Problem description → Copy the lines below exactly. No picture goes into the copy.

- - - - - - -

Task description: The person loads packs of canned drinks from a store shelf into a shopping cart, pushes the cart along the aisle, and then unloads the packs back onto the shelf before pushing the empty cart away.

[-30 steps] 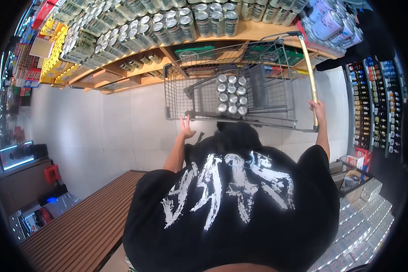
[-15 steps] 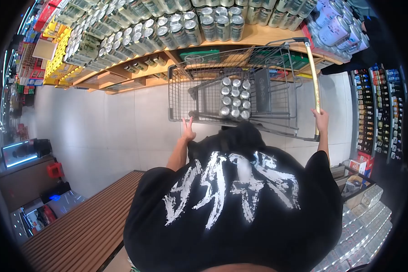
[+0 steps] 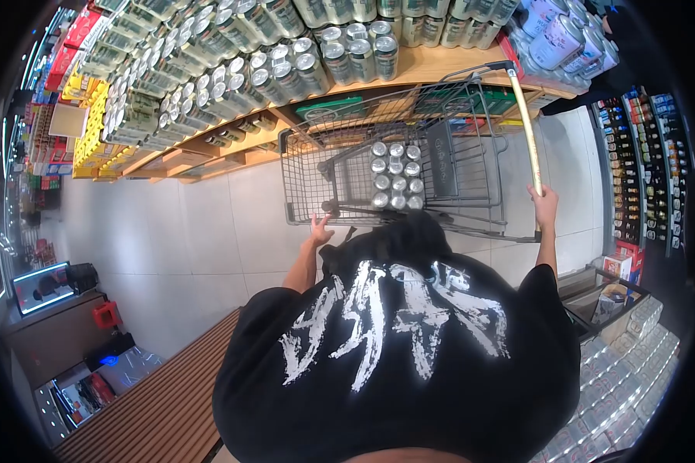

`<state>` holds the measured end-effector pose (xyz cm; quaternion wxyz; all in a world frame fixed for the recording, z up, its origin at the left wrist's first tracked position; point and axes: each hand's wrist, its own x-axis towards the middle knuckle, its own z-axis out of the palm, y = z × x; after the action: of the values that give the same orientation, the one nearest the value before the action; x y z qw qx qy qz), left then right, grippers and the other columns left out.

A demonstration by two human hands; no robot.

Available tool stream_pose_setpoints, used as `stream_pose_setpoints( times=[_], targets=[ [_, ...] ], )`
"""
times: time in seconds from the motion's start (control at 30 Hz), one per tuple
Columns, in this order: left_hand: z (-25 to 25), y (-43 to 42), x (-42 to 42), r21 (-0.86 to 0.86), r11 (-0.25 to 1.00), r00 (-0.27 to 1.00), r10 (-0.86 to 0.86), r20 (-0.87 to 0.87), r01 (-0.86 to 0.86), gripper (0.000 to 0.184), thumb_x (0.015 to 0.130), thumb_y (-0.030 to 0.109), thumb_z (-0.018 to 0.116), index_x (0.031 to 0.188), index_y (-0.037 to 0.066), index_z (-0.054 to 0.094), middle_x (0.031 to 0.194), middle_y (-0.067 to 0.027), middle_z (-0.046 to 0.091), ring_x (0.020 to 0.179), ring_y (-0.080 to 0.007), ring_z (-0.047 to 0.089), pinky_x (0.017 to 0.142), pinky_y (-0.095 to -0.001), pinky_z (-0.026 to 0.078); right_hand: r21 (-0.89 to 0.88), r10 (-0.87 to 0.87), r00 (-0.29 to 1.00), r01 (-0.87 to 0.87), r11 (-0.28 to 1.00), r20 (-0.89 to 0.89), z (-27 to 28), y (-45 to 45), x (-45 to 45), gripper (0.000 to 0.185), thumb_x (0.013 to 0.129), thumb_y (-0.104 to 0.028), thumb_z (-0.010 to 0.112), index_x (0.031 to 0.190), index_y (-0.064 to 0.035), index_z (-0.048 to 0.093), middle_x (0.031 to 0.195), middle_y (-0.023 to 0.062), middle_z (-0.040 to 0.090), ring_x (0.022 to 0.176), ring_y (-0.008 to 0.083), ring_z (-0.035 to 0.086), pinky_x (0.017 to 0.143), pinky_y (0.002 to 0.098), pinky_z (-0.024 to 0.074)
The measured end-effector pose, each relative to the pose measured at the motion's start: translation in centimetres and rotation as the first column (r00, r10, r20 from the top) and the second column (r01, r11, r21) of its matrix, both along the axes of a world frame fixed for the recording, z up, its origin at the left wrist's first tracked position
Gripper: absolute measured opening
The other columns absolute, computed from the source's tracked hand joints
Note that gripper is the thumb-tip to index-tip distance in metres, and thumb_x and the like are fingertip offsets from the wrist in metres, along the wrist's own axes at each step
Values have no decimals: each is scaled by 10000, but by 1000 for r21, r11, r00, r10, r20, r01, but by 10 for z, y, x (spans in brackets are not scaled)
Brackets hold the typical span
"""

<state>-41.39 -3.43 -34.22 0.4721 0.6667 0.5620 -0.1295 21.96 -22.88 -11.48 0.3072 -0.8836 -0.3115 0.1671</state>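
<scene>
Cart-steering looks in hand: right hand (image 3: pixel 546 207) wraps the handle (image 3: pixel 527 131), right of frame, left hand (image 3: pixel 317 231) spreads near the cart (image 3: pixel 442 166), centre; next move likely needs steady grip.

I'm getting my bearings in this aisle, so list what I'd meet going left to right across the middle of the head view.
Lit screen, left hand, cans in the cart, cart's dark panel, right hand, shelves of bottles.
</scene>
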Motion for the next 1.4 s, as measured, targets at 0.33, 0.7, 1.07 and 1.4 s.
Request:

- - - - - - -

Result →
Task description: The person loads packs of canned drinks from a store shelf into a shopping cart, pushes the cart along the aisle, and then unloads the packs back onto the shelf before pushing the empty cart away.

[-30 steps] 
[-15 steps] 
[+0 steps] 

`<state>` holds the measured end-effector pose (xyz cm; quaternion wxyz; all in a world frame fixed for the recording, z up, its origin at the left wrist's first tracked position; point and axes: each hand's wrist, its own x-axis towards the middle knuckle, its own z-axis out of the palm, y = z × x; after the action: of the values that give the same orientation, the one nearest the value before the action; x y z qw qx qy qz), left then right, grippers and the other columns left out.

A demonstration by two human hands; no robot.

Available tool stream_pose_setpoints, used as `stream_pose_setpoints( times=[_], targets=[ [_, ...] ], )`
"""
times: time in seconds from the motion's start (control at 30 Hz), one per tuple
Columns, in this order: left_hand: z (-25 to 25), y (-43 to 42), x (-42 to 42), r21 (-0.86 to 0.86), r11 (-0.25 to 1.00), r00 (-0.27 to 1.00), r10 (-0.86 to 0.86), r20 (-0.87 to 0.87), r01 (-0.86 to 0.86), gripper (0.000 to 0.184), thumb_x (0.015 to 0.130), thumb_y (-0.030 to 0.109), thumb_z (-0.018 to 0.116), index_x (0.031 to 0.188), index_y (-0.037 to 0.066), index_z (-0.054 to 0.094), middle_x (0.031 to 0.194), middle_y (-0.067 to 0.027), middle_z (-0.046 to 0.091), ring_x (0.020 to 0.179), ring_y (-0.080 to 0.007), ring_z (-0.047 to 0.089), pinky_x (0.017 to 0.142), pinky_y (-0.095 to -0.001), pinky_z (-0.026 to 0.078); right_hand: r21 (-0.89 to 0.88), r10 (-0.87 to 0.87), r00 (-0.29 to 1.00), r01 (-0.87 to 0.87), r11 (-0.28 to 1.00), r20 (-0.89 to 0.89), z (-27 to 28), y (-45 to 45), x (-45 to 45), gripper (0.000 to 0.185), thumb_x (0.013 to 0.129), thumb_y (-0.104 to 0.028), thumb_z (-0.010 to 0.112), index_x (0.031 to 0.190), index_y (-0.064 to 0.035), index_z (-0.048 to 0.093), middle_x (0.031 to 0.195), middle_y (-0.023 to 0.062), middle_z (-0.040 to 0.090), ring_x (0.022 to 0.176), ring_y (-0.008 to 0.083), ring_z (-0.035 to 0.086), pinky_x (0.017 to 0.143), pinky_y (0.002 to 0.098), pinky_z (-0.024 to 0.074)
The measured end-effector pose, each relative to the pose measured at the motion's start: translation in centimetres and rotation as the first column (r00, r10, r20 from the top) and the second column (r01, r11, r21) of its matrix, both along the axes of a world frame fixed for the recording, z up, its origin at the left wrist's first tracked position
Gripper: absolute measured opening
The other columns absolute, computed from the source's tracked hand joints
Note that gripper is the thumb-tip to index-tip distance in metres, and thumb_x and the like are fingertip offsets from the wrist in metres, along the wrist's own axes at each step
Values have no decimals: each is scaled by 10000, but by 1000 for r21, r11, r00, r10, r20, r01, but by 10 for z, y, x (spans in brackets are not scaled)
Brackets hold the typical span
"""

<state>-41.39 -3.43 -34.22 0.4721 0.6667 0.5620 -0.1295 21.96 -22.88 -11.48 0.3072 -0.8836 -0.3115 0.1671</state>
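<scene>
Cart-steering looks in hand: right hand (image 3: pixel 546 207) wraps the handle (image 3: pixel 527 131), right of frame, left hand (image 3: pixel 317 231) spreads near the cart (image 3: pixel 442 166), centre; next move likely needs steady grip.

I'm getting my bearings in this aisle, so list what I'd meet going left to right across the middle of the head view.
Lit screen, left hand, cans in the cart, cart's dark panel, right hand, shelves of bottles.
</scene>
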Motion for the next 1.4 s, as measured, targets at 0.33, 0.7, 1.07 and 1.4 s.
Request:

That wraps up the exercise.